TASK OBJECTIVE>
You are asked to copy the entire listing exactly, apart from its pictures.

GIVEN DATA>
┌──
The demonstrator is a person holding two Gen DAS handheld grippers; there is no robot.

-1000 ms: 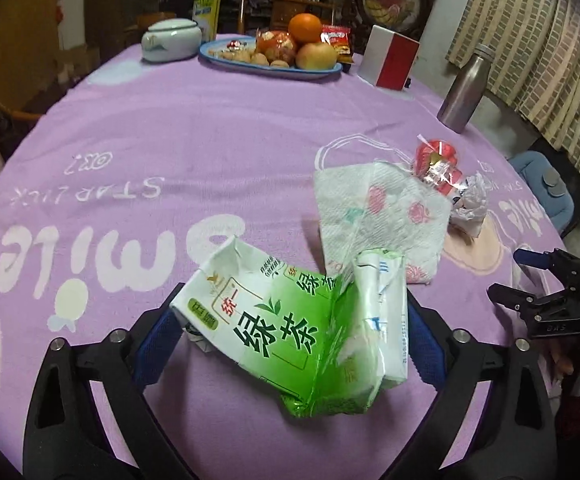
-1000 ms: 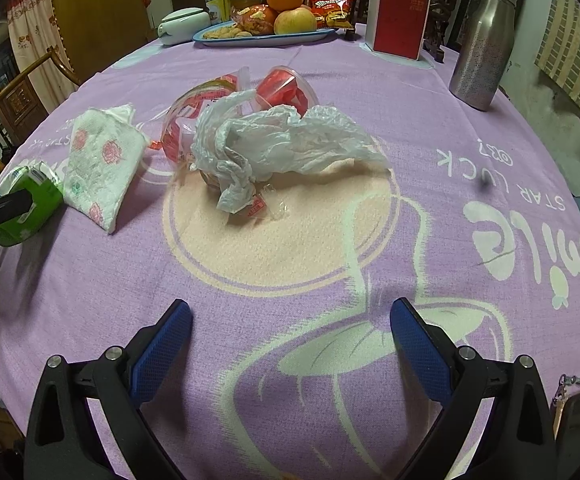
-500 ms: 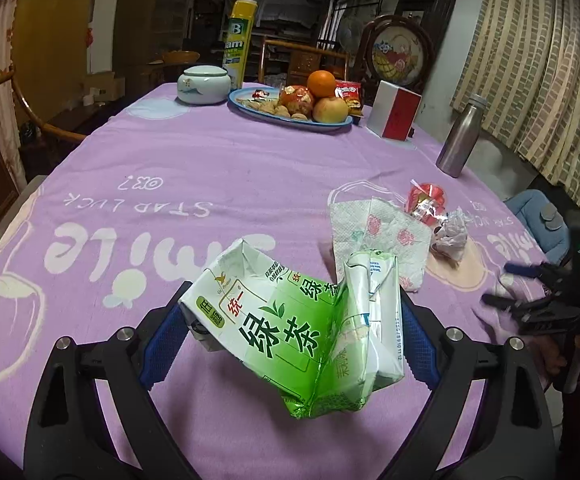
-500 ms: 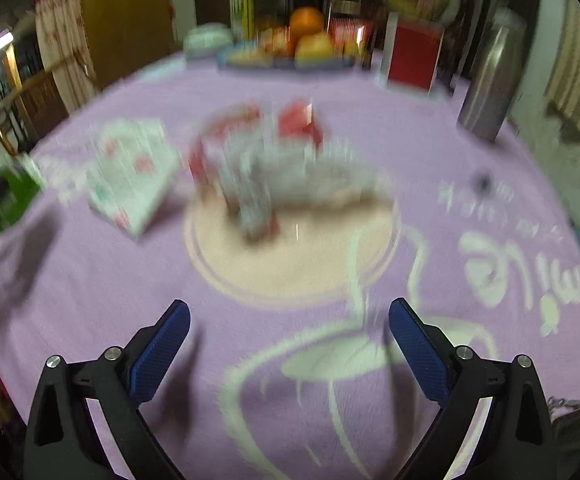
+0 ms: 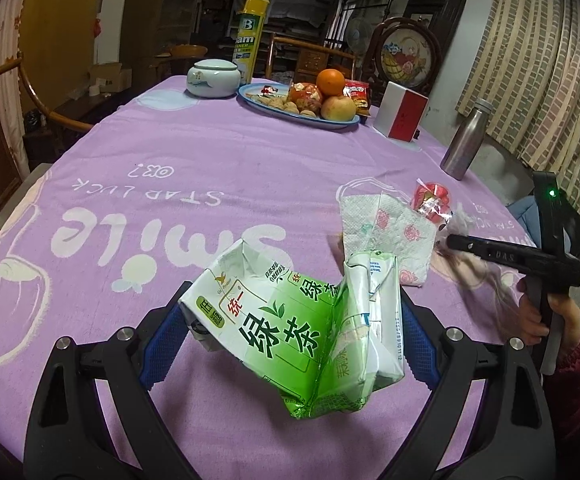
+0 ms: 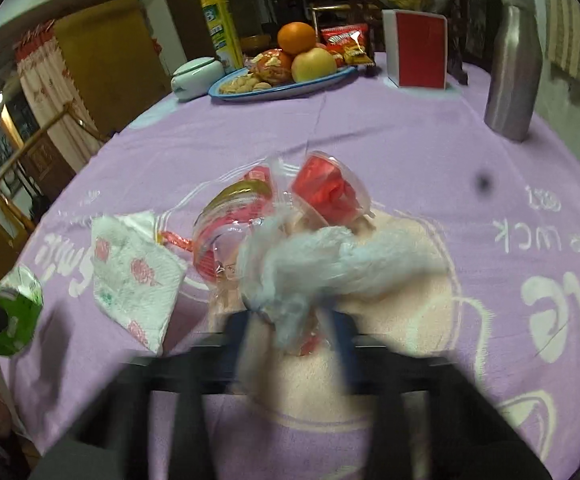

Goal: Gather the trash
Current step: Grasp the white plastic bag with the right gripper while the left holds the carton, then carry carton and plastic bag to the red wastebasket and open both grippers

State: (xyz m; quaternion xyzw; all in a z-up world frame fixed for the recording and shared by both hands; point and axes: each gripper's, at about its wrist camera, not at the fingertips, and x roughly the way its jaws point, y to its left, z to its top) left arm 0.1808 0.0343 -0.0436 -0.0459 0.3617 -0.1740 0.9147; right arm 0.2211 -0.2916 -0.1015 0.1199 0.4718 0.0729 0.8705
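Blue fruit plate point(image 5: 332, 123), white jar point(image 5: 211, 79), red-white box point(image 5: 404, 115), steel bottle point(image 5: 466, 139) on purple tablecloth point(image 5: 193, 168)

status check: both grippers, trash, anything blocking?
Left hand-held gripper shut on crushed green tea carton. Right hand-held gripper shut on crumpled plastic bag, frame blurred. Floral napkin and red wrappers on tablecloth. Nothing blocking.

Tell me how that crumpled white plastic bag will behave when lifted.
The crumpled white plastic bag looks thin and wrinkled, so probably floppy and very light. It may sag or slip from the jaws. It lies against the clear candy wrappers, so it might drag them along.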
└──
ANSWER BOX>
The demonstrator is a person holding two Gen DAS handheld grippers; there is no robot.

-1000 ms: 
-1000 ms: 
-500 ms: 
-500 ms: 
+0 ms: 
+0 ms: 

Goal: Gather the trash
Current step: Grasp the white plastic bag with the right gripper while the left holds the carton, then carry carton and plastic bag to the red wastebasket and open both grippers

State: (xyz m; quaternion xyzw; all in a z-up world frame fixed for the recording and shared by both hands; point and axes: each gripper's, at about its wrist camera, not at the fingertips, and x roughly the way its jaws point, y to its left, z to its top) left arm 0.1808 0.0343 -0.0436 -0.0459 0.3617 -0.1740 0.9147; right arm 0.2211 -0.2916 -0.1015 0.1199 0.4718 0.0729 0.8705
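Blue fruit plate point(image 5: 332, 123), white jar point(image 5: 211, 79), red-white box point(image 5: 404, 115), steel bottle point(image 5: 466, 139) on purple tablecloth point(image 5: 193, 168)

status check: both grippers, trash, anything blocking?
Left hand-held gripper shut on crushed green tea carton. Right hand-held gripper shut on crumpled plastic bag, frame blurred. Floral napkin and red wrappers on tablecloth. Nothing blocking.

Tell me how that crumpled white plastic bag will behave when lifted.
The crumpled white plastic bag looks thin and wrinkled, so probably floppy and very light. It may sag or slip from the jaws. It lies against the clear candy wrappers, so it might drag them along.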

Nothing else is needed to complete the answer.